Deferred salary holding up Vaughn-to-Mets deal

Posted: Tuesday December 25, 2001 11:05 PM
Updated: Thursday December 27, 2001 7:53 AM
  Mo Vaughn's three-year stint in Anaheim has been marked by injury and disappointment. Tom Hauck/Allsport

NEW YORK (AP) -- New York Mets general manager Steve Phillips and agent Jeff Moorad are running up a pretty good telephone bill talking about slugger Mo Vaughn. The only agreement they reached was to keep the conversation going.

The commissioner's office Wednesday granted Phillips and Moorad an extra 24 hours to negotiate a deal for Vaughn after the Anaheim Angels and Mets agreed on a deal for the first baseman. The deal is contingent on Vaughn agreeing to restructure the remainder of his $80 million contract.

"We're still talking," Moorad said. "Mo is excited about the possibility of playing in New York, and as a result, we are trying our best to accommodate everyone involved."

Vaughn took part in some of the calls Wednesday as Moorad and Phillips tried to find a way to fit him into the Mets' payroll structure.

"I'm an optimist by nature and hope that with some more focus and attention, it's a deal that can be put together," Moorad said.

Still in limbo was pitcher Kevin Appier, who is to move to the Angels, according to a person familiar with the deal who spoke on the condition of anonymity. The Mets need to clear salary space, and Appier's $9 million contract for 2002 is almost a match to the $10 million Vaughn is due next season, especially if the first baseman is willing to defer some of that money.

After that, however, Vaughn's salary is dramatically higher. He gets $15 million in both 2003 and 2004, with a team option of $14 million for 2005. In contrast, Appier will make $11 million in 2003 and $12 million in 2004.

There are two other twists to the deal.

Anaheim signed free-agent pitcher Aaron Sele on Wednesday and might be inclined to exchange Appier in the trade with a cheaper replacement for Vaughn, such as Mets first baseman Todd Zeile, who will make $6 million next year. Then Phillips could shop Appier elsewhere for some needed outfield help.

One outfield possibility remains Juan Gonzalez, also Moorad's client. Phillips has been cool to the idea of signing Gonzalez even though several players, including pitcher Al Leiter, catcher Mike Piazza and newly acquired second baseman Robbie Alomar, endorsed the move.
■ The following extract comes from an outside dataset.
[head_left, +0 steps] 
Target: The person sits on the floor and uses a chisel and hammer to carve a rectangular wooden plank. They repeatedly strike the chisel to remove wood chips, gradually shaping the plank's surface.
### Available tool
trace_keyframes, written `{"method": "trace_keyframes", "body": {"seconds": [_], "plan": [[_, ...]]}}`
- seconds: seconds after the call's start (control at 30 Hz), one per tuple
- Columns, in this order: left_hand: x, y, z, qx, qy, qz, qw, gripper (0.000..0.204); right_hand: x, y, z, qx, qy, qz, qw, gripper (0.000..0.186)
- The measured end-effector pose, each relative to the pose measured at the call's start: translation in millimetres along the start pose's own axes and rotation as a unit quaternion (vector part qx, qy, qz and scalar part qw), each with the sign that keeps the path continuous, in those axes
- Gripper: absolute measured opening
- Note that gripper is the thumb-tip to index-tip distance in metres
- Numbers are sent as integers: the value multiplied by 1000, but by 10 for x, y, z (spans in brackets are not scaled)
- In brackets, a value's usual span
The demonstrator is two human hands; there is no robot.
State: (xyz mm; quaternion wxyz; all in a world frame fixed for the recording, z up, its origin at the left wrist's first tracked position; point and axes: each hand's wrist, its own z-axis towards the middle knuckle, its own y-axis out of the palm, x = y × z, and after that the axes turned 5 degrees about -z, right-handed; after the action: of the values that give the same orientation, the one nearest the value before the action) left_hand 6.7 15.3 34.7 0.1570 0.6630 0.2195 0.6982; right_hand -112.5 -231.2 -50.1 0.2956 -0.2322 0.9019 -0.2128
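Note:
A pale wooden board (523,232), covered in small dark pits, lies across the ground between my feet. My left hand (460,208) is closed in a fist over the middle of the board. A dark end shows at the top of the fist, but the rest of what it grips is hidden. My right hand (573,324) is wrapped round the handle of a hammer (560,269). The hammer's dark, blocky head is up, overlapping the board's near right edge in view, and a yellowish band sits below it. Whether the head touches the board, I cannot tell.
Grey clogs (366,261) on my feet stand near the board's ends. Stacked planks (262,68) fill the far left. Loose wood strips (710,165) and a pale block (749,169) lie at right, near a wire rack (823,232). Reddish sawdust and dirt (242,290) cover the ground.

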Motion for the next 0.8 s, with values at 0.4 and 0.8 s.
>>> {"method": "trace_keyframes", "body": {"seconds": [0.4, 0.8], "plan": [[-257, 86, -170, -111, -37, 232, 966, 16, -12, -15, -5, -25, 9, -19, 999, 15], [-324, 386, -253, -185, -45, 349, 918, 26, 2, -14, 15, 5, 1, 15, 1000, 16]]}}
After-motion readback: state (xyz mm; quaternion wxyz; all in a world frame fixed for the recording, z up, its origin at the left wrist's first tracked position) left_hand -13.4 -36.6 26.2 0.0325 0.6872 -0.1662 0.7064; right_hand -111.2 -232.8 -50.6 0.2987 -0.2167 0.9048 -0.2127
Gonzalez, who hit .325 with 35 home runs and 140 RBIs with Cleveland last season, has expressed interest in the Mets, but would command a contract similar to the one Vaughn has. And with Phillips under orders to hold the Mets' payroll to $95 million, it could force other moves.

New York likes the idea of a left-handed slugger like Vaughn protecting Piazza in a lineup that managed just 642 runs last season, lowest in the majors.
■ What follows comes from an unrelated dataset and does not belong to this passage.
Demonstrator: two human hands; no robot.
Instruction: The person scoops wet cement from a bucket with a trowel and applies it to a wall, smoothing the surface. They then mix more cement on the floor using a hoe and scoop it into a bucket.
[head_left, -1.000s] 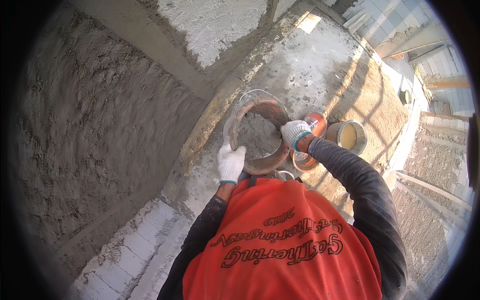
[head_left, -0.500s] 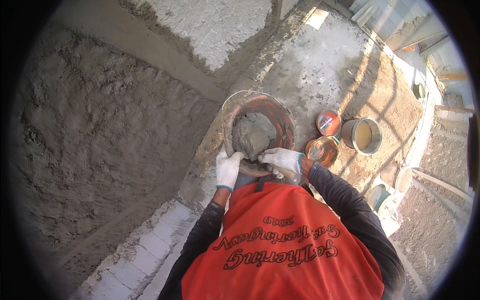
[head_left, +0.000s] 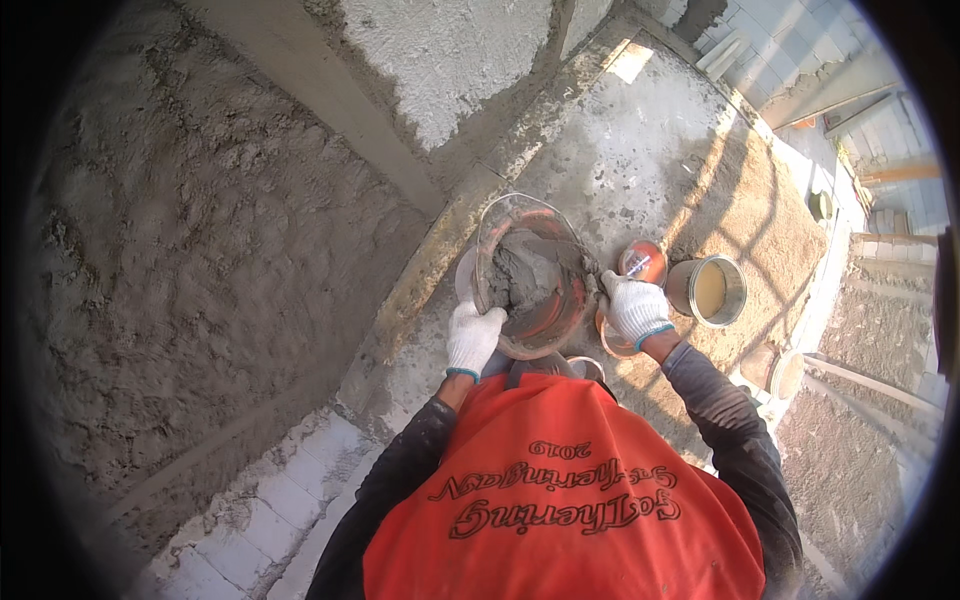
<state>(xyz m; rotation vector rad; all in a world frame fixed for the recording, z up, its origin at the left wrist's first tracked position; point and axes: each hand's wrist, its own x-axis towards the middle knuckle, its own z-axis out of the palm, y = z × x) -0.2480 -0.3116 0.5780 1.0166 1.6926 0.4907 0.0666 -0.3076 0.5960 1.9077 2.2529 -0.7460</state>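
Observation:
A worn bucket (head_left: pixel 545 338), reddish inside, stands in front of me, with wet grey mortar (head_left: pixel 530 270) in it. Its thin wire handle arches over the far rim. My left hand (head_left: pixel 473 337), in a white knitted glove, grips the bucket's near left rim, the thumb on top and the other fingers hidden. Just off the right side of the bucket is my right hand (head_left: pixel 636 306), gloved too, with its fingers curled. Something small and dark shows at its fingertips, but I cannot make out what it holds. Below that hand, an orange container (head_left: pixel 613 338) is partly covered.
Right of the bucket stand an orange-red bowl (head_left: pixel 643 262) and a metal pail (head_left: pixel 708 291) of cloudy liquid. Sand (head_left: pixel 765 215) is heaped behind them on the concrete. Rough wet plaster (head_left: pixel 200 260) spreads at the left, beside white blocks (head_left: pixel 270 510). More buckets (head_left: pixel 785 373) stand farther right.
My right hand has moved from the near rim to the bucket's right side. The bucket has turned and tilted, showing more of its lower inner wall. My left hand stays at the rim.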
There are also some negatives for the Mets to consider. Vaughn is 34 and did not play last season, recovering from a ruptured left biceps tendon. He also led the league with 181 strikeouts in 2000, his last full season.
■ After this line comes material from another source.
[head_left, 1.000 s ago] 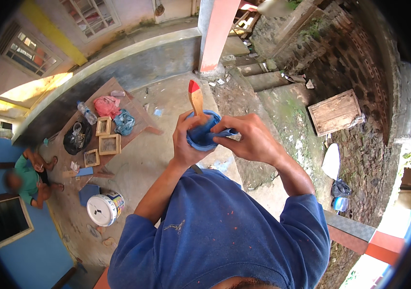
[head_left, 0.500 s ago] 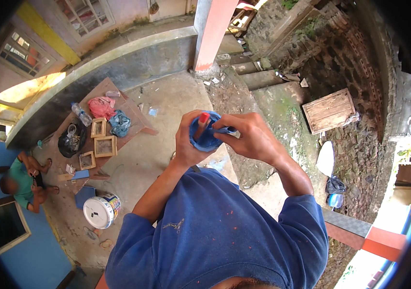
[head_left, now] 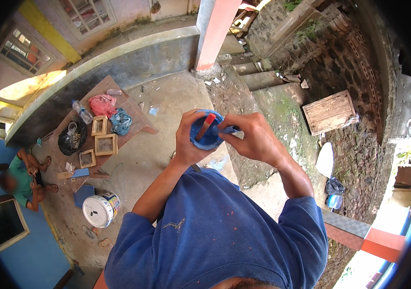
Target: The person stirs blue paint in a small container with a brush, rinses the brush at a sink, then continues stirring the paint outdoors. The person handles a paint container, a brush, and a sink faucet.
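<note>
Container (head_left: 212,141), blue and open-topped, is positioned at the centre of the scene, with the left hand (head_left: 188,138) wrapped around its left side and a brush (head_left: 206,127) standing tilted inside it, red-tipped handle end upward. The right hand (head_left: 252,136) is located at the right rim, thumb and index finger pinched narrow on a blue piece (head_left: 235,129); whether this piece belongs to the container or is separate cannot be told, as the fingers partly cover it. At far left, a wooden table (head_left: 135,117) carries small wooden frames (head_left: 106,137) and a pink bag (head_left: 102,104), while a white-lidded bucket (head_left: 97,212) stands nearer, also at left.
</note>
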Available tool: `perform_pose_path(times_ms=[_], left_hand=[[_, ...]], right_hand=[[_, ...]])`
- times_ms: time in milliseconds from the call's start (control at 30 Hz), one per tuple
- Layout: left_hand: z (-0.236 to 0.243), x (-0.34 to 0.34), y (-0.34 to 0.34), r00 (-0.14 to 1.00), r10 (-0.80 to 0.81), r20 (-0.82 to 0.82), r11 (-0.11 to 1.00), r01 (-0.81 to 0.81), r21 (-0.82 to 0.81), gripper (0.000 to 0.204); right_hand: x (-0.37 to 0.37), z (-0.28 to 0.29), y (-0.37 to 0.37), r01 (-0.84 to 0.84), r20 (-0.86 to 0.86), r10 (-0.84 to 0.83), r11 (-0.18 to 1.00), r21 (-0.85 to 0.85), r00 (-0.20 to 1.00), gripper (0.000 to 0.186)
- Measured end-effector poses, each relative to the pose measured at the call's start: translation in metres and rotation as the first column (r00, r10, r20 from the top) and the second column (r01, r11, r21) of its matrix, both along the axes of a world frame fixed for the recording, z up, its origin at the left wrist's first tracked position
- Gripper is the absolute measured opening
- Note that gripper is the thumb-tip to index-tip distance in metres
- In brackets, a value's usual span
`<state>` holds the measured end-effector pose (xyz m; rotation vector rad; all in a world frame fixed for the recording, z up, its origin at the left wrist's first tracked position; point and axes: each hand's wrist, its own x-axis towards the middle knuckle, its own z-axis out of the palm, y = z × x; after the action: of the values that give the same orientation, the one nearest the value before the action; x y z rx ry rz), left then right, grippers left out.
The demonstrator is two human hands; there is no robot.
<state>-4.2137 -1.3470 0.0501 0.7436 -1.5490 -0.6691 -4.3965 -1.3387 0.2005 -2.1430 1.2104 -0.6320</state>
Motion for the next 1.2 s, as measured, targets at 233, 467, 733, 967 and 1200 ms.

There is also the matter of trading Appier, a right-hander, which would leave New York with a starting rotation of four left-handers -- Leiter, Shawn Estes, Glendon Rusch and Bruce Chen -- and Steve Trachsel as the only righty. It would be an unusual alignment.

A native of Norwalk, Conn., Vaughn is unhappy in Anaheim and has expressed a desire to return to the East Coast.

The first baseman has 299 career home runs and would add some punch to an anemic Mets attack. The team batted only .249 with 147 homers, both 15th among the 16 NL teams.

A contingent of Mets officials traveled to Massachusetts last week to watch him work out and came back satisfied enough with his condition to move ahead on the trade.